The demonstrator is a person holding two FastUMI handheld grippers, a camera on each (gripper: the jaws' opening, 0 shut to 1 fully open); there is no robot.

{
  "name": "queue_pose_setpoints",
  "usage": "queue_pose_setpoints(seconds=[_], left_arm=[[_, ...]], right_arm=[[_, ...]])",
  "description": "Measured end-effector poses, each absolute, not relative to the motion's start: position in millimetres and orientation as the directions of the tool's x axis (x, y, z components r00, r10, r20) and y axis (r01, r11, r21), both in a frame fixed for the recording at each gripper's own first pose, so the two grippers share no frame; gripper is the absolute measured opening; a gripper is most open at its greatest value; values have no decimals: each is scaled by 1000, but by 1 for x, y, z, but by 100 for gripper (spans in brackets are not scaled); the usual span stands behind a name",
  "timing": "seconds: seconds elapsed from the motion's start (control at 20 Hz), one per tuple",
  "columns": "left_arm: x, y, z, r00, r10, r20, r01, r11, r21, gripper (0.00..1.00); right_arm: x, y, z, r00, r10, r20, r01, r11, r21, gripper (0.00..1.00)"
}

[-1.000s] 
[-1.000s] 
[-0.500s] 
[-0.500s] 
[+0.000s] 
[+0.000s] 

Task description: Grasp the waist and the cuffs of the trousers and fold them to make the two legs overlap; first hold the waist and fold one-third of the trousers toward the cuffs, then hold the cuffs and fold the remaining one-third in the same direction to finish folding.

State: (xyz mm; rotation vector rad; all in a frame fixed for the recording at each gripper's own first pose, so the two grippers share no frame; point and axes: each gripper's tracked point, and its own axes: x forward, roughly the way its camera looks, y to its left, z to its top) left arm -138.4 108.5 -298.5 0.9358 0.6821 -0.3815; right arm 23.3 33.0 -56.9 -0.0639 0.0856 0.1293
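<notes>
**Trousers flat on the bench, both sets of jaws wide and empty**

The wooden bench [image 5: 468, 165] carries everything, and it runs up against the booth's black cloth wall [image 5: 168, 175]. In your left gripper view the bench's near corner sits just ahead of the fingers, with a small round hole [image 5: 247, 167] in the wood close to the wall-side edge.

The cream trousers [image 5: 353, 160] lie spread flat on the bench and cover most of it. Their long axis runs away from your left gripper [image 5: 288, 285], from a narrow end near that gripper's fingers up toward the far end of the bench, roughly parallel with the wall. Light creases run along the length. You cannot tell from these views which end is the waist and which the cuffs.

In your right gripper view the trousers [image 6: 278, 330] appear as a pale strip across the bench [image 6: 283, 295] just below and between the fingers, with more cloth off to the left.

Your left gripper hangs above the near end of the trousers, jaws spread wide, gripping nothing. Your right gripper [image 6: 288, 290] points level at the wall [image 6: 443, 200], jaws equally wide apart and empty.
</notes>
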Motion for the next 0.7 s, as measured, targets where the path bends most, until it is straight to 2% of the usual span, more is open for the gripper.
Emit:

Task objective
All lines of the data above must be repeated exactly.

Task result
The demonstrator is a person holding two FastUMI handheld grippers, a camera on each (gripper: the jaws' opening, 0 shut to 1 fully open); there is no robot.

{
  "name": "queue_pose_setpoints",
  "usage": "queue_pose_setpoints(seconds=[_], left_arm=[[_, ...]], right_arm=[[_, ...]])",
  "description": "Measured end-effector poses, each absolute, not relative to the motion's start: position in millimetres and orientation as the directions of the tool's x axis (x, y, z components r00, r10, r20) and y axis (r01, r11, r21), both in a frame fixed for the recording at each gripper's own first pose, so the two grippers share no frame; gripper is the absolute measured opening; a gripper is most open at its greatest value; values have no decimals: each is scaled by 1000, but by 1 for x, y, z, but by 100 for gripper (spans in brackets are not scaled); the usual span stands behind a name",
  "timing": "seconds: seconds elapsed from the motion's start (control at 20 Hz), one per tuple",
  "columns": "left_arm: x, y, z, r00, r10, r20, r01, r11, r21, gripper (0.00..1.00); right_arm: x, y, z, r00, r10, r20, r01, r11, r21, gripper (0.00..1.00)"
}

[-1.000s] 
[-1.000s] 
[-0.500s] 
[-0.500s] 
[+0.000s] 
[+0.000s] 

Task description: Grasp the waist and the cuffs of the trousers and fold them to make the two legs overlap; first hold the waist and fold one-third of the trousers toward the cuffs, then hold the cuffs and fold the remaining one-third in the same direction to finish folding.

State: (xyz mm; rotation vector rad; all in a frame fixed for the recording at each gripper's own first pose, so the two grippers share no frame; point and axes: each gripper's tracked point, and its own axes: x forward, roughly the way its camera looks, y to its left, z to its top) left arm -138.4 108.5 -298.5 0.9358 0.6821 -0.3815; right arm 23.3 33.0 -56.9 -0.0639 0.0856 0.1293
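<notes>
**Trousers flat on the bench, both sets of jaws wide and empty**

The wooden bench [image 5: 468, 165] carries everything, and it runs up against the booth's black cloth wall [image 5: 168, 175]. In your left gripper view the bench's near corner sits just ahead of the fingers, with a small round hole [image 5: 247, 167] in the wood close to the wall-side edge.

The cream trousers [image 5: 353, 160] lie spread flat on the bench and cover most of it. Their long axis runs away from your left gripper [image 5: 288, 285], from a narrow end near that gripper's fingers up toward the far end of the bench, roughly parallel with the wall. Light creases run along the length. You cannot tell from these views which end is the waist and which the cuffs.

In your right gripper view the trousers [image 6: 278, 330] appear as a pale strip across the bench [image 6: 283, 295] just below and between the fingers, with more cloth off to the left.

Your left gripper hangs above the near end of the trousers, jaws spread wide, gripping nothing. Your right gripper [image 6: 288, 290] points level at the wall [image 6: 443, 200], jaws equally wide apart and empty.
</notes>
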Motion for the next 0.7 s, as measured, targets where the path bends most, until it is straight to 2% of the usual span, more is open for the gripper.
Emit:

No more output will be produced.